MANAGEMENT'S DISCUSSION AND ANALYSIS OF FINANCIAL CONDITION
AND RESULTS OF OPERATIONS
The following discussion and review of First United Bancshares, Inc.
("First United") and its subsidiaries, The First National Bank of El Dorado
("El Dorado"), the City National Bank of Fort Smith ("Ft. Smith"), First
National Bank of Magnolia ("Magnolia"), Merchants and Planters Bank, N.A. of
Camden ("Camden"), Commercial Bank at Alma ("Alma"), The Bank of North Arkansas
("Melbourne"), FirstBank ("Texarkana") and First Stuttgart Bank and Trust
Company ("Stuttgart"), focuses on the results from operations which are not
otherwise apparent from the consolidated financial statements. Reference
should be made to these financial statements and the notes to the financial
statements for an understanding of this review and discussion.
RESULTS OF OPERATIONS
Net income for the three months ended June 30, 1995 was $3.81 million,
or $.74 per share compared with $3.61 million or $.70 per share during the same
period in 1994. Net income for the six months ended June 30, 1995 was $7.48
million or $1.45 per share compared with $7.10 million or $1.38 per share for
the same period in 1994. The annualized return on average assets from
continuing operations for the six months ended June 30, 1995 and 1994 was 1.25%
and 1.30% respectively, while the annualized return on average equity was
12.95% and 13.03% respectively for the same periods. The increase in net
income was due primarily to higher net interest income resulting from the
acquisition of Texarkana.
NET INTEREST INCOME
Net interest income, the principal source of earnings, is the
difference between the income generated by earning assets and the total
interest cost of the funds obtained to carry them. Net interest income, as
referred to in this discussion, is on a fully tax-equivalent basis, which
adjusts for the tax exempt status of income earned on certain loans and
investments.

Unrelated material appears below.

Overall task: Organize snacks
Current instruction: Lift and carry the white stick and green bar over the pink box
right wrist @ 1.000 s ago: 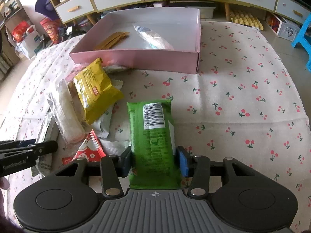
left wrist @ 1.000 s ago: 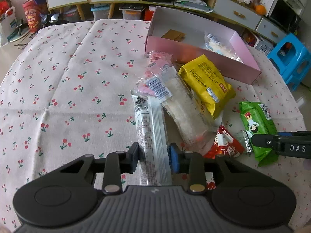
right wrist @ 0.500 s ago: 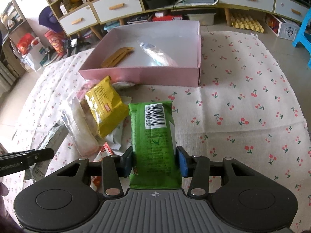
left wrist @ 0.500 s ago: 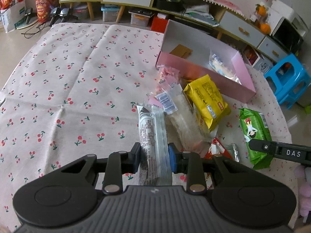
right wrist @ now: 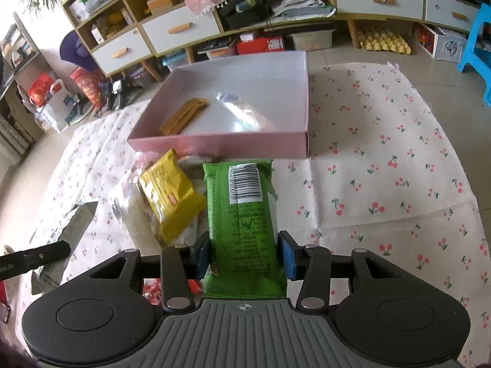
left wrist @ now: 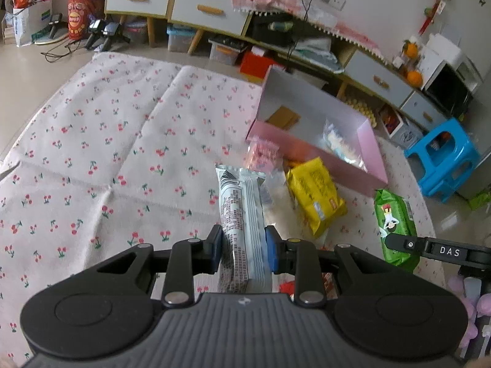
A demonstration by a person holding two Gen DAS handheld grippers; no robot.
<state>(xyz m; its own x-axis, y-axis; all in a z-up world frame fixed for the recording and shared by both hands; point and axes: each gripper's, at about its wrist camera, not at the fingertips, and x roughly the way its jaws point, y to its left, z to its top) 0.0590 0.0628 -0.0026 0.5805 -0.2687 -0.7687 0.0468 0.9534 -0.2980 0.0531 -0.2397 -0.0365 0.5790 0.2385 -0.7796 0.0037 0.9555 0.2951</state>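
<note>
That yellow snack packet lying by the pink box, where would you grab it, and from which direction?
Judging by its pose, take the yellow packet across its narrow width near the middle, coming down from above. It lies flat but tilted on other wrappers, puffy in the centre with thin crimped ends, so its long side edges look free for two fingers, while the pink box crowds its far end.

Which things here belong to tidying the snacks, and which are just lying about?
Part of the job:
- pink box
- silver packet in the left gripper
- green packet in the right gripper
- yellow packet on the tablecloth

Just lying about:
- blue stool
- egg tray
- white drawers
- red paper bag
</note>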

The reported interest income for the tax-free assets is increased
by the amount of tax savings less the nondeductible portion of interest expense
incurred to acquire the tax-free assets. Net interest income is affected by
variations in both interest rates and the volume of interest-earning assets and
interest-bearing liabilities.
On a tax equivalent basis, net interest income for the first six
months of 1995 was $24.78 million compared with $22.29 million in the first six
months of 1994. Net interest income also increased when compared with 1993.
This increase in net interest income was the result of First United's
acquisition of Texarkana. During the first six months of 1995, Texarkana had
net interest income of approximately $3.40 million. Also, during the first six
months of 1995, First United experienced an increase in its net interest
margin. The net interest margin through June 30, 1995 was 4.40% compared with
4.29% and 4.45% for the years ending December 31, 1994 and 1993, respectively.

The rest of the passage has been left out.